WHAT THE EXERCISE ASKS:
Every line of the material below should be output exactly as written, with the images skipped.

============

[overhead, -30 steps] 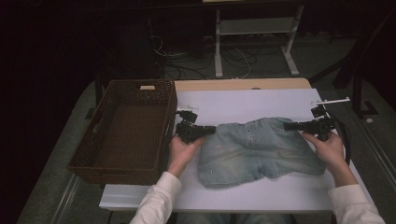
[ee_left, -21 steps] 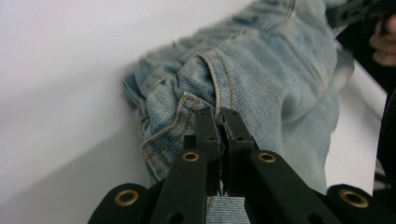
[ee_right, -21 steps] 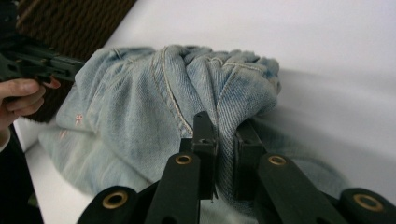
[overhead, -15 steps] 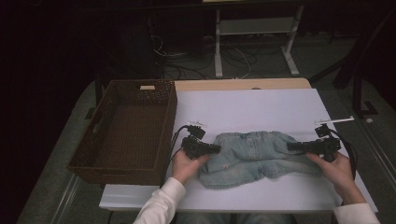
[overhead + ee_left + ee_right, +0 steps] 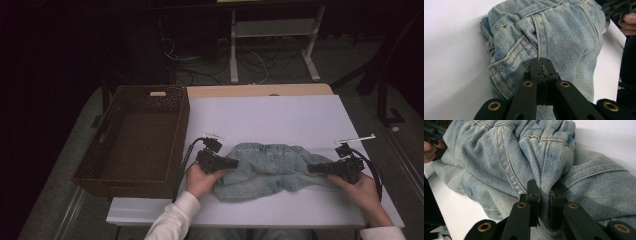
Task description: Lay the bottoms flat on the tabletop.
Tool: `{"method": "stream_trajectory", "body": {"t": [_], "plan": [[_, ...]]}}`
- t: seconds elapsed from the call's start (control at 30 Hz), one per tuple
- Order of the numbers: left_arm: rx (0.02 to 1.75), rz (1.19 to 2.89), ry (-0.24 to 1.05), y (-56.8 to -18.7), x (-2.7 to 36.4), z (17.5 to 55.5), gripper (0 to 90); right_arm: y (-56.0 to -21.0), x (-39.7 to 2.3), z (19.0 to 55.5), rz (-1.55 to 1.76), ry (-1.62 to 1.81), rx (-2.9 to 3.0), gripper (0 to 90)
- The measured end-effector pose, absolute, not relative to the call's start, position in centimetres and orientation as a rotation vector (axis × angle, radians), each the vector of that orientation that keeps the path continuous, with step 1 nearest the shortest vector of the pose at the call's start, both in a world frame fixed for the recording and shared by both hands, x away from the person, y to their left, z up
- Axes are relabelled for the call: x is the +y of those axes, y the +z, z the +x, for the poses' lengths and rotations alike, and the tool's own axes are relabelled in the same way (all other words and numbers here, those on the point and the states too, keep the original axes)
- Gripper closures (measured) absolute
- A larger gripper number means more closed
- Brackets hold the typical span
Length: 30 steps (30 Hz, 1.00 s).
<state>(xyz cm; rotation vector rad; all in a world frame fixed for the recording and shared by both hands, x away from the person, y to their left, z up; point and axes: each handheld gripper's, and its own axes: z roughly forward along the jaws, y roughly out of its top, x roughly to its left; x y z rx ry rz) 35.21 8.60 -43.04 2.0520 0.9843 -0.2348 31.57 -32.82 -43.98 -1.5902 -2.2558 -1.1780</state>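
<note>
Light blue denim shorts (image 5: 270,167) lie bunched in a low band on the white table (image 5: 270,115), toward its near edge. My left gripper (image 5: 232,163) is at their left end, jaws pressed together on a seam fold (image 5: 544,62) of the denim (image 5: 564,32). At the right end, my right gripper (image 5: 312,168) is shut on a thick fold of denim (image 5: 544,192) that stands between its jaws. Both grippers sit low over the table, pointing inward at each other. In the left gripper view, the other hand (image 5: 627,23) is at the top right.
A dark brown wicker basket (image 5: 135,140) stands at the table's left side, close to my left hand. The far half of the white table is bare. Beyond it are a dim floor, cables and a metal frame (image 5: 272,45).
Both grippers have come toward the near edge and sunk lower, keeping hold of the shorts. The shorts, spread wider before, are now drawn into a shorter, bunched band.
</note>
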Motion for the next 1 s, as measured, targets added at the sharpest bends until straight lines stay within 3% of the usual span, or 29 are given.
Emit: {"method": "stream_trajectory", "body": {"t": [0.13,0.27,0.47,0.7,1.0], "plan": [[0.984,2.050,-0.241,-43.2,8.6,35.3,89.1,-43.8,-32.7,31.5,-1.600,-1.164,-2.256,75.5],[0.987,2.049,-0.244,-43.2,8.7,35.4,89.0,-42.5,-32.8,31.4,-1.586,-1.187,-2.263,54.8],[0.990,2.044,-0.246,-43.4,8.6,35.5,88.9,-40.6,-33.3,31.9,-1.669,-1.249,-2.326,37.7],[0.991,2.039,-0.252,-43.4,8.6,35.6,88.8,-40.2,-33.5,35.0,-1.726,-1.292,-2.326,31.4],[0.989,2.038,-0.249,-43.4,8.7,35.6,88.6,-42.3,-31.3,38.4,-1.703,-1.130,-2.315,35.2]]}}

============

ANSWER SECTION:
[overhead, -30 steps] 
[ee_left, -21 steps] 
[ee_right, -21 steps] 
[overhead, -15 steps] 
[overhead + ee_left + ee_right, +0 steps] 
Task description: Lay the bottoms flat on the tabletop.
Tool: `{"method": "stream_trajectory", "body": {"t": [_], "plan": [[_, ...]]}}`
- t: seconds elapsed from the call's start (control at 30 Hz), one per tuple
- Order of the numbers: left_arm: rx (0.02 to 1.75), rz (1.19 to 2.89), ry (-0.24 to 1.05), y (-56.8 to -18.7), x (-2.7 to 36.4), z (17.5 to 55.5), gripper (0 to 90); right_arm: y (-56.0 to -21.0), x (-39.7 to 2.3), z (19.0 to 55.5), rz (-1.55 to 1.76), ry (-1.62 to 1.81), rx (-2.9 to 3.0), gripper (0 to 90)
- The measured end-effector pose, absolute, not relative to the call's start, position in centimetres and orientation as a rotation vector (axis × angle, radians), each the vector of that orientation that keeps the path continuous, with step 1 nearest the shortest vector of the pose at the call's start, both in a world frame fixed for the recording and shared by both hands, x away from the person, y to their left, z up
- Axes are relabelled for the call: x is the +y of those axes, y the +z, z the +x, for the poses' lengths and rotations alike, and the tool's own axes are relabelled in the same way (all other words and numbers here, those on the point and the states too, keep the original axes)
- Gripper closures (measured) absolute
- A larger gripper number means more closed
- Brackets hold the typical span
Length: 30 steps (30 Hz, 1.00 s).
<state>(xyz cm; rotation vector rad; all in a world frame fixed for the recording and shared by both hands, x away from the person, y to their left, z up; point and axes: each handheld gripper's, and its own axes: z roughly forward along the jaws, y roughly out of its top, x roughly to its left; x y z rx ry rz) 35.21 8.60 -43.04 2.0520 0.9843 -0.2348 31.57 -32.82 -43.98 -1.5902 -2.2558 -1.1780</state>
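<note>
Light blue denim shorts (image 5: 270,167) lie bunched in a low band on the white table (image 5: 270,115), toward its near edge. My left gripper (image 5: 232,163) is at their left end, jaws pressed together on a seam fold (image 5: 544,62) of the denim (image 5: 564,32). At the right end, my right gripper (image 5: 312,168) is shut on a thick fold of denim (image 5: 544,192) that stands between its jaws. Both grippers sit low over the table, pointing inward at each other. In the left gripper view, the other hand (image 5: 627,23) is at the top right.
A dark brown wicker basket (image 5: 135,140) stands at the table's left side, close to my left hand. The far half of the white table is bare. Beyond it are a dim floor, cables and a metal frame (image 5: 272,45).
Both grippers have come toward the near edge and sunk lower, keeping hold of the shorts. The shorts, spread wider before, are now drawn into a shorter, bunched band.
</note>
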Motion for the next 1 s, as measured, targets added at the sharpest bends until straight lines stay within 3% of the usual span, or 29 are given.
Emit: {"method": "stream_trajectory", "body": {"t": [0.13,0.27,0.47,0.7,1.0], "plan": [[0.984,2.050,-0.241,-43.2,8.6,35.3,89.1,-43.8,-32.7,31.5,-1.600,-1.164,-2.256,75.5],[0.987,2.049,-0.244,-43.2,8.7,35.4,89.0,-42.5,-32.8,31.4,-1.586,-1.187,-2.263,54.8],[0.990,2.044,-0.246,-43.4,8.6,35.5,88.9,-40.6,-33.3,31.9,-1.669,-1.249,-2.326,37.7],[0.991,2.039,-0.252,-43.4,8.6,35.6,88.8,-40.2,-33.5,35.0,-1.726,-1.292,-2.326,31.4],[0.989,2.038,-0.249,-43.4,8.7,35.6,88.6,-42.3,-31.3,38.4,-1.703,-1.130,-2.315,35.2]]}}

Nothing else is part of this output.